Trump Administration Escalates Global Fight Over Taxing Tech
The investigations are being carried out under Section 301 of the Trade Act of 1974, which gives the government broad authority to respond to unfair practices that negatively affect U.S. commerce. The administration has used the same legal provision to initiate a trade war with China, which resulted in tariffs on roughly $360 billion of Chinese products.
In addition to India, Brazil, Britain and the European Union, the Office of the United States Trade Representative said it would investigate taxes in Austria, the Czech Republic, Indonesia, Italy, Spain and Turkey.
“President Trump is concerned that many of our trading partners are adopting tax schemes designed to unfairly target our companies,” Robert E. Lighthizer, the trade representative, said in a statement. “We are prepared to take all appropriate action to defend our businesses and workers against any such discrimination.”
While the U.S. has been part of the multinational digital tax discussions, negotiations ran into trouble this year, shortly before the spread of the coronavirus plunged countries around the world into lockdowns.
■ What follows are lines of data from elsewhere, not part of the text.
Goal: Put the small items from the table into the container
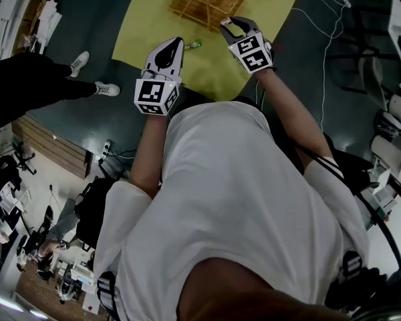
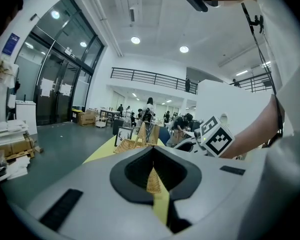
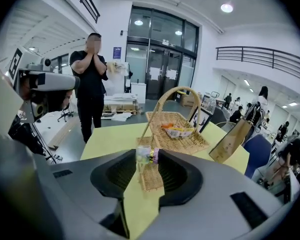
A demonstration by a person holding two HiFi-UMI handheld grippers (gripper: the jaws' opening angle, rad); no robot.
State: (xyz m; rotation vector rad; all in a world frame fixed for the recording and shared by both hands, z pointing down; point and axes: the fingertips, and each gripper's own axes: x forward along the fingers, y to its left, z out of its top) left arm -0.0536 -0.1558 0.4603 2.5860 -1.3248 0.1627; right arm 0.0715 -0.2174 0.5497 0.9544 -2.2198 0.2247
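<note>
My right gripper (image 3: 147, 152) is shut on a small clear-and-purple packet (image 3: 147, 155), pinched at its fingertips above the yellow table (image 3: 115, 134). In the head view this gripper (image 1: 234, 23) hangs just in front of the wicker basket (image 1: 187, 9). The handled basket (image 3: 160, 118) lies ahead of the jaws and holds an orange-and-white snack bag (image 3: 179, 130). My left gripper (image 1: 180, 41) is shut and holds nothing, near the table's front edge. A small green item (image 1: 193, 45) lies on the table beside its tip. In the left gripper view the basket (image 2: 124, 145) shows beyond the left gripper (image 2: 152, 148).
A brown paper bag (image 3: 232, 139) stands on the table right of the basket. A person in black (image 3: 92, 79) stands at the table's far left corner, their legs (image 1: 67, 79) left of the table. Cables (image 1: 324, 39) trail on the floor at right.
</note>
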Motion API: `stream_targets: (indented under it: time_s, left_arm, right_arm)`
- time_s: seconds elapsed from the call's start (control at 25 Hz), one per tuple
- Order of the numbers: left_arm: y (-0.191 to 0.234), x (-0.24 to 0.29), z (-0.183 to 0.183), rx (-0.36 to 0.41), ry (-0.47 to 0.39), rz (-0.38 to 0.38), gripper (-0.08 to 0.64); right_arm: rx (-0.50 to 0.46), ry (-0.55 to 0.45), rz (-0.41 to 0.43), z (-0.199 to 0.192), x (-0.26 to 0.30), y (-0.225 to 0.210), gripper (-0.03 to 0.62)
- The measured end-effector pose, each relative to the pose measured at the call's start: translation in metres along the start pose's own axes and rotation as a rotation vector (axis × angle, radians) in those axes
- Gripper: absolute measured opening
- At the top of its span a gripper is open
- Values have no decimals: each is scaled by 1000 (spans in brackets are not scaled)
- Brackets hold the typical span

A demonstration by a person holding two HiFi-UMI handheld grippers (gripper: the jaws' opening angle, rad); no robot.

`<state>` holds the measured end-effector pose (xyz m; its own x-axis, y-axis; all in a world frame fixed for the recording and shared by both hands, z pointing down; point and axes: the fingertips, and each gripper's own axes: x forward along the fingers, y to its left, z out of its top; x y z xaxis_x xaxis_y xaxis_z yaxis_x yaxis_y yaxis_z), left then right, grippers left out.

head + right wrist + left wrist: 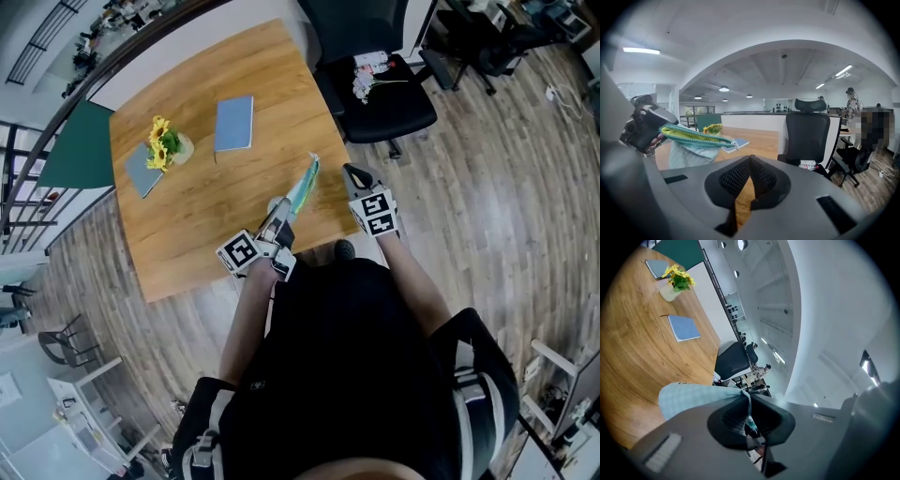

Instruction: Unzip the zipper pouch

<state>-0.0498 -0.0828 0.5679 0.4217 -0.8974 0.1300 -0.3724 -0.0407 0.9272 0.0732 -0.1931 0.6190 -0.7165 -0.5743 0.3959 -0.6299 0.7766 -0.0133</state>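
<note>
Here, zipper pouch (302, 190) open, yellow lining (690, 135)

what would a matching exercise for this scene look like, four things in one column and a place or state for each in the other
Things:
1. zipper pouch
2. right tool
3. blue notebook
4. yellow flowers

Place or state:
A. lying flat by itself on the wooden table
B. clamped at one end in the left tool
C. shut on nothing, apart from the pouch
D. standing in a small vase near the table's far left corner

Pairs: 1-B, 2-C, 3-A, 4-D
</note>
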Motion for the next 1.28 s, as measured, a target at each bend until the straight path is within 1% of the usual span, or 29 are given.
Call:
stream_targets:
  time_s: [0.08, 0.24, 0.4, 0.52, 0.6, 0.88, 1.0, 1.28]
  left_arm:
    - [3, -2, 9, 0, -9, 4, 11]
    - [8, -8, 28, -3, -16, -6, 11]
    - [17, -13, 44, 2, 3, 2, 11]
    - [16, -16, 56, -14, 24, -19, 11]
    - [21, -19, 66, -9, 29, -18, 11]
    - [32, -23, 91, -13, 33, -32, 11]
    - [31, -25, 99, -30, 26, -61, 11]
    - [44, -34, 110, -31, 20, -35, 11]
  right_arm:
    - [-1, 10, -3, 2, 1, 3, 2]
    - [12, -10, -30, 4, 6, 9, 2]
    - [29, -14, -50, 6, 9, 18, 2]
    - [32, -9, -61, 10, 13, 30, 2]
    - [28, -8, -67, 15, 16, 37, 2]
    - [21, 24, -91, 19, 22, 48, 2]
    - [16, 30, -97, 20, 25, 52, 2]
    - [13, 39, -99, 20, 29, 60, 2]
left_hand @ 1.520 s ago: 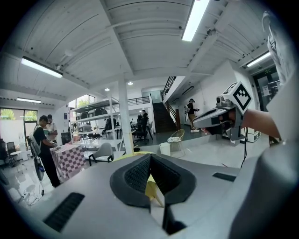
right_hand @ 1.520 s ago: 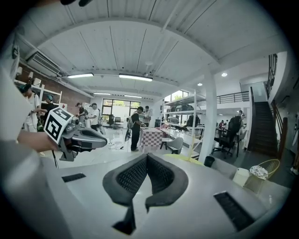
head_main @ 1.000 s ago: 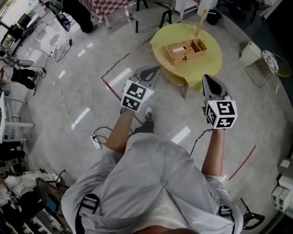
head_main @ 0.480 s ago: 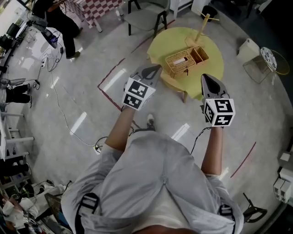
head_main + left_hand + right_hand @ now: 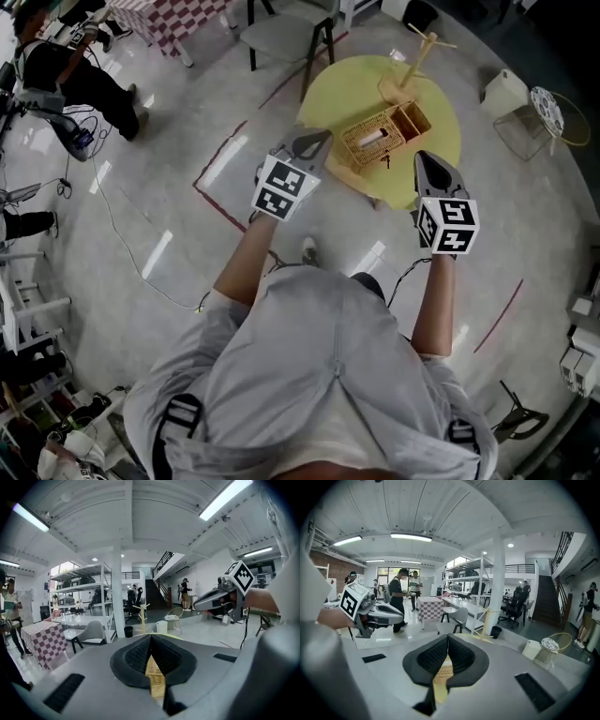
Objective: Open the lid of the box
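lying ahead, the box (image 5: 380,139) seems clear of left tool (image 5: 322,141), right tool (image 5: 423,159), both closed.

Too small in the head view to tell the lid of the box (image 5: 384,139), or to name the pale item (image 5: 373,137) at its middle. Hidden almost wholly in both gripper views, save a thin wicker strip. Covered partly at the near edge of the table (image 5: 347,89) by left gripper (image 5: 313,141) and right gripper (image 5: 427,161).
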Action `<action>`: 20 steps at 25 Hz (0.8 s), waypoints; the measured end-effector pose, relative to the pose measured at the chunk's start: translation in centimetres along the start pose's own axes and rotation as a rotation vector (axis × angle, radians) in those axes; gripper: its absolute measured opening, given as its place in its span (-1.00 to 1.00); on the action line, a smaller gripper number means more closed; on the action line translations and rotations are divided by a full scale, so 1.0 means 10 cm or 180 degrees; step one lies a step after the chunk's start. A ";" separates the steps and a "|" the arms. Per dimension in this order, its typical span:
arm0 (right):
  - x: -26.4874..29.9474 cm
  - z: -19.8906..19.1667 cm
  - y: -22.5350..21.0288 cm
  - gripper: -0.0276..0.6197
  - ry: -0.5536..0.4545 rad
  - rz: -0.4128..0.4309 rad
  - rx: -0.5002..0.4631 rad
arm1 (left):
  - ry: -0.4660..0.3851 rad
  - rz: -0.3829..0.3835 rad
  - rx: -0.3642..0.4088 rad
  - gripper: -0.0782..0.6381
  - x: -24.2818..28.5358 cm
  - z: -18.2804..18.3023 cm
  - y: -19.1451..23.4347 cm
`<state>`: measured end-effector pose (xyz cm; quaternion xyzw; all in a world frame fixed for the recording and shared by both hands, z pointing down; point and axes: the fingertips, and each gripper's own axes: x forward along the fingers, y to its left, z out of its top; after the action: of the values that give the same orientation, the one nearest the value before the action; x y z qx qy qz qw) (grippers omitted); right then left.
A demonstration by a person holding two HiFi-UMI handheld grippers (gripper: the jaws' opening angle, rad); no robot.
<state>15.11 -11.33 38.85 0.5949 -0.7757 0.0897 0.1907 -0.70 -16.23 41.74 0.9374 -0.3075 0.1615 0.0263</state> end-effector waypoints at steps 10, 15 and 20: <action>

The Trump administration had been pushing for a provision that would effectively allow some American companies to choose whether to be governed by any new tax system created by a global agreement.
The companies that are most likely to be affected by many countries’ digital taxes are American technology giants, including eBay and Google, but some proposals could apply to any large companies that do business online, not just tech firms.
Jordan Haas, the director of trade policy for the Internet Association, whose members include Facebook, Google and Amazon, said in a statement that the group appreciated the trade representative’s ongoing work pushing back on the taxes.
“The U.S. must continue sending a strong message to trading partners that targeted discriminatory taxes against U.S. firms are not an appropriate solution,” he said.